By Kim Levin | Mar 22, 2016

According to data published by international financial data tracker Bureau Van Dijk, middle market (deal value of $50 million to $500 million) deal volume and value in North America declined in 2015. There were 10,517 middle market deals worth an aggregate $254.93 billion announced in 2015 compared to 11,296 deals worth $313.73 billion in 2014. The year-over-year volume decrease was 10%, while value declined 19%.

Private Equity

Private equity and venture capital volume and value mirrored the rest of the market in 2015. There were 3,224 deals valued at 81.5 billion in 2015, down from 3,420 deals worth 84. 7 Billion in 2014.

Sector Activity

Healthcare and technology were the most active sectors driven by multiple mega deals in each segment.
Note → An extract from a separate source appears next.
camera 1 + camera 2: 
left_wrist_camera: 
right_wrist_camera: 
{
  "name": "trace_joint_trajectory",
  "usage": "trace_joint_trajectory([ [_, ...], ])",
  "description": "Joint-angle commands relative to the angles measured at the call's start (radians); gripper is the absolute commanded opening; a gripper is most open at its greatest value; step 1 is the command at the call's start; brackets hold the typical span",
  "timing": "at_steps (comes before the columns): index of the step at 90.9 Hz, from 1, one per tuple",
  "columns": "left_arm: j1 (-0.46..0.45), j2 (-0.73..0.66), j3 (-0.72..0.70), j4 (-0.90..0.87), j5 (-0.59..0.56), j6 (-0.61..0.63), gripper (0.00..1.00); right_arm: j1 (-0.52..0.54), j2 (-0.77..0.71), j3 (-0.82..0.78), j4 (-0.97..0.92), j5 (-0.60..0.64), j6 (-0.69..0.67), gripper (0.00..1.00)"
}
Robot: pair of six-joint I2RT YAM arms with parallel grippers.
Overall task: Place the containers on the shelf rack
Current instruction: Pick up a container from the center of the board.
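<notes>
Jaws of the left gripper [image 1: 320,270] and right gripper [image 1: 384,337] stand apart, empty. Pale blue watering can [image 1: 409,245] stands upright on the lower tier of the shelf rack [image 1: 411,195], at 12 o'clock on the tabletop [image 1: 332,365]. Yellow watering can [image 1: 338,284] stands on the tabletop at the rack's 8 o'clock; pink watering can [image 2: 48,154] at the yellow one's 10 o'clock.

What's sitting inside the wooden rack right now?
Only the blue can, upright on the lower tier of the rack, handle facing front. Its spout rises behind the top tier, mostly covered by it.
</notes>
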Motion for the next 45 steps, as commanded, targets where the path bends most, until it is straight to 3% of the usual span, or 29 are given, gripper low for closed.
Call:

The biggest deal announced in 2015 was drug giants Pfizer and Allergan’s pending $160 billion merger. On the technology side, the largest transaction was the $78 billion Charter Communications Time Warner Cable merger. Another mammoth deal took place in the food and beverage sector when Anheuser-Busch InBev reached an agreement to buy U.K. rival SABMiller in mid-November for $120 billion.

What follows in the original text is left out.